解説:正解は 3 です。医療現場では、医師・看護師・薬剤師・コメディカルなど多職種が情報を共有しながら患者ケアを行うため、伝達ミスは重大な医療事故に直結します。情報を受け取った側が内容を声に出して繰り返す「復唱(read back / repeat back)」は、米国のJoint CommissionやWHOの医療安全ガイドラインでも推奨されている基本手技で、聞き間違い・思い込み・記憶違いをその場で検出して修正できる極めて有効な手段です。受け手と送り手の双方で内容の認識が一致しているかを確認し合うことで、与薬・検査・処置などにおけるヒューマンエラーを大幅に減らすことができます。

選択肢考察

  1. ×1.  薬剤の単位は省略する。

    単位(mg、g、mL、単位(U)など)の省略は、桁違いの投与や薬効の異なる剤型との取り違えを招く重大な原因になる。たとえば「インスリン10」と記載すると10単位なのか10mLなのか不明確で、致命的な過量投与につながり得る。医療安全の基本として、単位は省略せず正式表記で記載・伝達することが求められる。

  2. ×2.  与薬の指示は口頭で行う。

    与薬指示は原則として記録に残る文書(電子カルテ・指示書)で行うのが基本である。口頭指示は聞き間違いの危険が高く、後から指示内容を検証することも難しい。緊急時など止むを得ず口頭指示を出す場合でも、受け手は復唱し、事後に必ず指示者が記録に残すことがルール化されている。

  3. 3.  伝えられた情報の内容を復唱し確認し合う。

    復唱(read back)は、SBARやTeamSTEPPSなどの医療安全コミュニケーション手法でも中核に位置づけられる行動。患者氏名・薬剤名・投与量・投与経路などを声に出して相手に返すことで、誤認をその場で発見でき、医療事故の発生を未然に防ぐことができる。
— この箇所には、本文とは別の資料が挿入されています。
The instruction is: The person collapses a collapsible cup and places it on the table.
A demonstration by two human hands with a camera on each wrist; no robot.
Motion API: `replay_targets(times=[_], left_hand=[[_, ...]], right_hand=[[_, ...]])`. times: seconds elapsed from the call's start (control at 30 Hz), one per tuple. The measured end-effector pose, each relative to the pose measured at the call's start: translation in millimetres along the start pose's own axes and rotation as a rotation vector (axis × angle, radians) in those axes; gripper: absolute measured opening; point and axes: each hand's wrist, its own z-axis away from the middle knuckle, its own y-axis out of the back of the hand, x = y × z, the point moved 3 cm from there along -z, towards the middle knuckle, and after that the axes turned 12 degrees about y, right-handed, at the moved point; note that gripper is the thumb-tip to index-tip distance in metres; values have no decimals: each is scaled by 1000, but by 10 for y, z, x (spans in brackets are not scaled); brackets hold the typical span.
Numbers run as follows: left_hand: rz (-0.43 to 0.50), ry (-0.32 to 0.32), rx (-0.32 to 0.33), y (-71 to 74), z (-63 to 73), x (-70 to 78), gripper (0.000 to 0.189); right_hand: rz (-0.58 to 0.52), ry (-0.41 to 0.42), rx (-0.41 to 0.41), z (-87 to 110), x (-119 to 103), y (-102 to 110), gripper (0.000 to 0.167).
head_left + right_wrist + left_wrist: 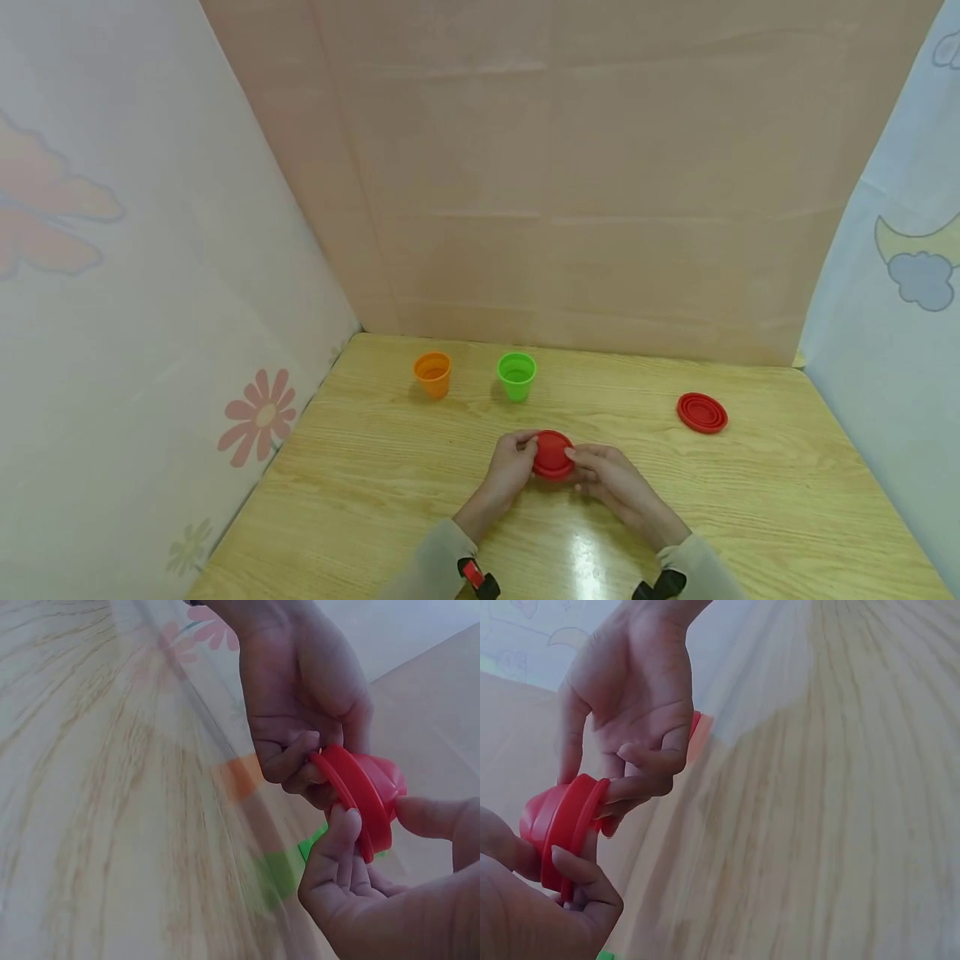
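Note:
Both hands hold a small red collapsible cup (552, 454) just above the table. It is partly folded, its smooth base facing up towards the head camera. My left hand (512, 468) grips its left edge, thumb on the base side. From the right, my right hand (617, 485) pinches it between thumb and fingers. The left wrist view catches the red cup (561, 825) side-on, with a wide rim and a bulging base. In the right wrist view, fingers of both hands curl around the rim of the cup (356, 799).
An orange cup (432, 375) and a green cup (517, 377) stand upright at the back left of the wooden table (360, 483). Towards the right lies a flat red ringed disc (702, 413), like a folded cup. Fabric walls (585, 183) enclose the back and sides.

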Motion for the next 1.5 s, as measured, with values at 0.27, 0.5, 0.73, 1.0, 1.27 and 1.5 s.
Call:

  4. ×4.  伝えられた情報の不明点に関する質問は控える。

    わからないまま指示を実行することは、患者の安全を直接脅かす行為である。職位や経験年数にかかわらず、疑問点は必ず確認することが医療安全文化の基本であり、「アサーティブな質問」「安心して声を上げられる職場(心理的安全性)」が医療チームには不可欠とされている。

医療安全領域では、コミュニケーションエラーが医療事故の主要因とされ、米国Joint Commissionの分析では重大事故(センチネルイベント)の原因の約70%にコミュニケーション不良が関与していると報告されている。具体的な対策として、(1) SBAR(Situation・Background・Assessment・Recommendation)による情報整理、(2) read back(復唱確認)、(3) 略語や紛らわしい単位の使用回避、(4) タイムアウト(手術前のチーム確認)などが標準化されている。また、患者誤認防止のためにはフルネームと生年月日など2つ以上の識別子で本人確認を行うことも国際的に推奨されている。

医療現場における伝達ミスを防ぐ基本行動を問う問題。「復唱して確認する」「省略しない」「不明点は質問する」「文書で残す」という医療安全の原則を理解しているかがポイント。

※公式問題・正答は厚生労働省公開資料をもとに整理しています。